Minha casa ficava a quarenta e cinco minutos de ônibus do centro da cidade, meu único meio de transporte até então, já que qualquer possibilidade de eu ter um carro foi devastada pela “salvadora de pecadores”, embora Lucius tivesse me ensinado a dirigir em segredo.

Sentei no banco enferrujado onde era o ponto de ônibus e esperei, não demoraria muito. O céu se alternava entre nublado e poucos raios de sol, juntamente com o vento seco e gelado que jogava as árvores de um lado para o outro. O asfalto tinha marcas de pneu, garrafas quebradas, latas de cerveja. Muitos arruaceiros escolhem as colinas como ponto para fazer suas gracinhas, pois é afastado e quase não há ninguém pra reclamar. O banco enferrujado fez um estalo, me sobressaltando. Eu estava nervosa, como se estivesse sendo observada. Besteira, mas por via das dúvidas procurei algum par de olhos alheios.

Foi aí que meu queixo caiu no chão.

Do outro lado da rua, uns quinze metros de onde eu estava, havia uma figura parada. Era alto, vestia jeans e uma camiseta. O cabelo loiro e olhos verdes, ele me encarava franzindo o cenho. Quando percebeu que eu o estava vendo, avançou na minha direção tão rapidamente que eu acompanhei o primeiro passo e em seguida ele já estava atravessando a rua. Minha reação lógica foi levantar e caminhar (quase correr) na direção oposta, embora eu tivesse curiosidade sobre o estranho no meio do mato. No meio do mato... Socorro, um estuprador-psicopata-assassino! Ouvi passos mais rápidos nas minhas costas e comecei a correr pra valer, virei uma curva, ao mesmo tempo em que senti uma respiração logo atrás de mim.

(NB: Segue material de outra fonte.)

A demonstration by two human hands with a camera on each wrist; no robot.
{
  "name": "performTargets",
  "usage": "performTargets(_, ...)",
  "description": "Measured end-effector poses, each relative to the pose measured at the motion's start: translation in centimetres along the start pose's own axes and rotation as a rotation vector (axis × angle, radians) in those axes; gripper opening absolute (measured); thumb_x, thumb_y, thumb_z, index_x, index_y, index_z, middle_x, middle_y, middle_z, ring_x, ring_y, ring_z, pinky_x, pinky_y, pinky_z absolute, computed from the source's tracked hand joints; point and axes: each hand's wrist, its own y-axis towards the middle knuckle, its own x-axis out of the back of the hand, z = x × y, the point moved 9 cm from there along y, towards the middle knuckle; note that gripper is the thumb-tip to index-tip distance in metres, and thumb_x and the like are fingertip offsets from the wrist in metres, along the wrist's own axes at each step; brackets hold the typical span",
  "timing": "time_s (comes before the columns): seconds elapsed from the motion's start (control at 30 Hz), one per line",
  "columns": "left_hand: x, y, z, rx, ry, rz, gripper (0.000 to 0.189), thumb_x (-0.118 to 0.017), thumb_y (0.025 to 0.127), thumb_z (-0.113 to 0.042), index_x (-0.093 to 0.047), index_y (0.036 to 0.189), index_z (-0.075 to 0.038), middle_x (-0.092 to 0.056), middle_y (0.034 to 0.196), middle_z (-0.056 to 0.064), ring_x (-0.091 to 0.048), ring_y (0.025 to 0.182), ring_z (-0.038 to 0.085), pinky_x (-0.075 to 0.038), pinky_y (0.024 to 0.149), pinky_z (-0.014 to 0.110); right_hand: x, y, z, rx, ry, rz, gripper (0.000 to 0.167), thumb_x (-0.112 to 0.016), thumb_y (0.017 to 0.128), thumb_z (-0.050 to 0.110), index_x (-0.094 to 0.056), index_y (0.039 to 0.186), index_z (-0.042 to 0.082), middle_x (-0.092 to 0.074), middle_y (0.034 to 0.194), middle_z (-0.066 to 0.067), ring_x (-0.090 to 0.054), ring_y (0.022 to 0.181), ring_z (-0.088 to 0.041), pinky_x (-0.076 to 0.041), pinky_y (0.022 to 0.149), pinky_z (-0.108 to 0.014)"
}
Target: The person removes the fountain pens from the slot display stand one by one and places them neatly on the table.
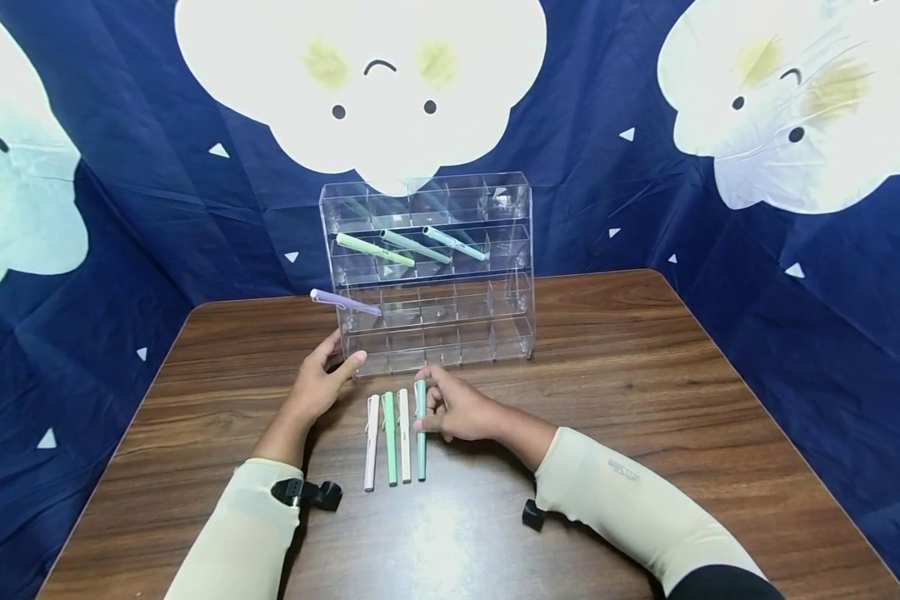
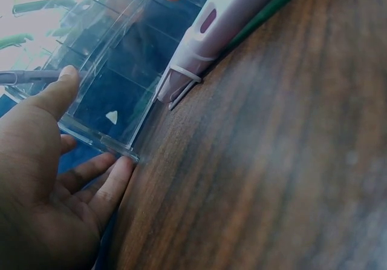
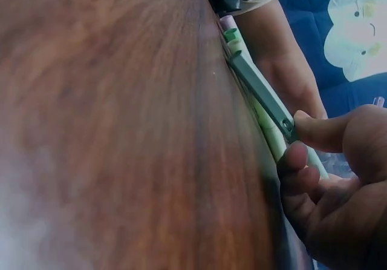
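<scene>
A clear acrylic rack (image 1: 438, 312) with tiers of small compartments stands on the table. Against its lower left corner rests my left hand (image 1: 321, 385), thumb toward the front and the other fingers along the side, loosely extended. My right hand (image 1: 457, 406) pinches a teal pen (image 1: 421, 433) between thumb and fingers; the right wrist view shows this teal pen (image 3: 263, 91) tilted beside the others. To its left lie a cream pen (image 1: 404, 437), a green pen (image 1: 389, 437) and a pale pink pen (image 1: 372, 442), side by side in front of the rack.
In an upper tier slant a light green pen (image 1: 375, 249), a grey-green pen (image 1: 416, 247) and a light blue pen (image 1: 453, 242). Lower left, a purple pen (image 1: 345, 302) sticks out of the rack. Dark blue cloth (image 1: 592, 225) with clouds hangs behind the wooden table (image 1: 645, 400).
</scene>
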Motion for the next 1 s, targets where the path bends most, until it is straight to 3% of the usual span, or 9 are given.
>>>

– Esther! – gritou ele. Como ele sabia o meu nome? Eu não sei se quero descobrir. O ar frio me fazia engasgar, minha garganta estava seca o que dificultava a respiração. O ônibus estava vindo, dois metros a minha frente, dando uma freada brusca quando eu praticamente me joguei no para brisas. Me lancei para a porta de entrada, espalmando as duas mãos no vidro, o motorista olhou assustado e furioso, meio segundo antes de abrir a maldita porta. Joguei-me ônibus adentro, mas uma mão quente segurou meu pulso com força.
– Espera! Eu sou Dean Winchester, e eu tenho motivos pra achar que você está correndo grande perigo! – falou o homem, dando golfadas de ar.
Você é o perigo aqui! – disse, me desvencilhando dele e o empurrando. Olhei pro motorista atônita. - Fecha essa porta logo! – disparei. Ele a fechou, mas eu só me senti segura quando o ônibus entrou em movimento. Observei o estranho parado no acostamento, fitando o veículo que se distanciava rapidamente. Respirei fundo várias vezes, recuperando o fôlego.
– Ei garota, não pode vir se jogando na frente do ônibus assim, tá doida? Quer morrer? – latiu o motorista enquanto gesticulava pra eu dar a volta na roleta e me sentar. Assenti com a cabeça, cansada o suficiente pra não me dar ao trabalho de pedir desculpas.

Preferi não pensar no que aconteceu, só agora, era demais pra um começo de dia.